It’s my understanding that the shade-producing live oak trees which we find all over Kings Point are there because of an agreement.
When Del Webb developed Sun City Center, he took a swampy wet-land area and drained it. Of course, there were many ecological concerns. Mr. Webb was granted permission provided he would plant “live oaks” which were considered “native” vegetation.
The area is heavily planted with these trees which are generally festooned with Spanish moss.
So what’s the problem?
Well, in the spring these trees produce massive amounts of yellow pollen, and they’re a very “dirty” tree dropping lots of little leaves and at one time during the season, lots of acorns. We blow away the leaves, we sweep up the acorns, but the pollen is out of our control. It causes severe allergies and covers everything, including our vehicles, with yellow “dust.”
I found the following information explains why we view the shady oak trees as a mixed blessing.
Oh, those bloomin’ Florida oak trees . . .easy to love, but so tough to live with
Posted on February 24, 2012 by Stephen J. Klemawesch, MD
If you live in Florida you might develop paranoia about oak trees and allergy. Our prodigious oak tree population accounts for the most severe form of our pollen seasons – spring tree season.

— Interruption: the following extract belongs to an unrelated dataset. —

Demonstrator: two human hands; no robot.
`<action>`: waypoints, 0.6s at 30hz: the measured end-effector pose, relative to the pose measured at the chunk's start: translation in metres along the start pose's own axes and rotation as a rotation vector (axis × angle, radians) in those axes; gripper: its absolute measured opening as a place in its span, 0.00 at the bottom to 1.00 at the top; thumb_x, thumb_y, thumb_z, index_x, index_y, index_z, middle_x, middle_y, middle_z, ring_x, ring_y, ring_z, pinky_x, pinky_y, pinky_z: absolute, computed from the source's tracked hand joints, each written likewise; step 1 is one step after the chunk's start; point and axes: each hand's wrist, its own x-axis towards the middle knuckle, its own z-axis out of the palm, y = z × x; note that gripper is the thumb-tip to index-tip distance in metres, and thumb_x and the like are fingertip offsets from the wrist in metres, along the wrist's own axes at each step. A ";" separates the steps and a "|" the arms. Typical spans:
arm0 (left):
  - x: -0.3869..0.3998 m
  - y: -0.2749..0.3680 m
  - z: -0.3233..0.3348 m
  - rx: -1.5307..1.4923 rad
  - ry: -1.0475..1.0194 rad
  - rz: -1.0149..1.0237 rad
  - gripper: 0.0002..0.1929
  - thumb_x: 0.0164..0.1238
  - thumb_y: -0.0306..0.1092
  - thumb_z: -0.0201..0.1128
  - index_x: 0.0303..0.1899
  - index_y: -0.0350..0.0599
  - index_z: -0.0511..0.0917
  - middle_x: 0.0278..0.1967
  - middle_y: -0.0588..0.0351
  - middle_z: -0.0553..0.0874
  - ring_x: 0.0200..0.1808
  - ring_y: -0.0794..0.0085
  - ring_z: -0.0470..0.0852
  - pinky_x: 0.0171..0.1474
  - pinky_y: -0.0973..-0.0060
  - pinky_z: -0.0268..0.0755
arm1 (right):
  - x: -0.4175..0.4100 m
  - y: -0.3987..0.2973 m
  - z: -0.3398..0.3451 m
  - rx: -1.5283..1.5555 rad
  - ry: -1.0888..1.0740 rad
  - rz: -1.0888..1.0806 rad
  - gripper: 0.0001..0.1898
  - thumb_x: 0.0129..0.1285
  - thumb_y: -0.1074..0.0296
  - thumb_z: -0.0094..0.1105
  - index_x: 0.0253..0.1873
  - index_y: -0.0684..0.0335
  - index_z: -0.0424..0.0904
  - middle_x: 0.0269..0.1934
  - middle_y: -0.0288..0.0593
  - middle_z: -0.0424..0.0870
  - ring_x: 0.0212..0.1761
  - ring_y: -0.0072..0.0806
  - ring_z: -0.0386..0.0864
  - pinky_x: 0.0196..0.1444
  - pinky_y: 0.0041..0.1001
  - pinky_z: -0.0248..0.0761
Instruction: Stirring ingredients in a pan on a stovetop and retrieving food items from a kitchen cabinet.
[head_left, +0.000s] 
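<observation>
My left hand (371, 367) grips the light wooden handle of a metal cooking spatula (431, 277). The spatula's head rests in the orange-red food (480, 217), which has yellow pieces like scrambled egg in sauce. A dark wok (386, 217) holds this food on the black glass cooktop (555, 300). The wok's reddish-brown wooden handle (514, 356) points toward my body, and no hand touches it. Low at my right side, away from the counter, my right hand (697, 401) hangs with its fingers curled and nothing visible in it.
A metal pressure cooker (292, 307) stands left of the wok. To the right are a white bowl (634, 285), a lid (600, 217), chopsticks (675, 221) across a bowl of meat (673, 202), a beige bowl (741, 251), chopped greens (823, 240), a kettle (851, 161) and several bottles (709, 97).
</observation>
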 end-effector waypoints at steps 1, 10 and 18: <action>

They also provide a home for a special type of fire ant that can drop down on people to sting them. Finally, they can also be a source of Pyemotes herfsi, the oak leaf itch mite. This mite belongs to the biological class Arachnida (which includes all spiders), and to the subclass Acarina. All of the members of this class have 8 legs. Unlike spiders, however, these mites are extremely small – 0.2 millimeters – and are difficult to see with the naked eye.
They fall off the oak leaves on to unsuspecting people and cause a bite that is extremely itchy. The resultant rash is a red, raised area about the size of a mosquito bite, but with a tiny central pustule or blister.
The agreement to save the mighty oak allowed Mr. Webb to develop the area. Now we’re stuck with them.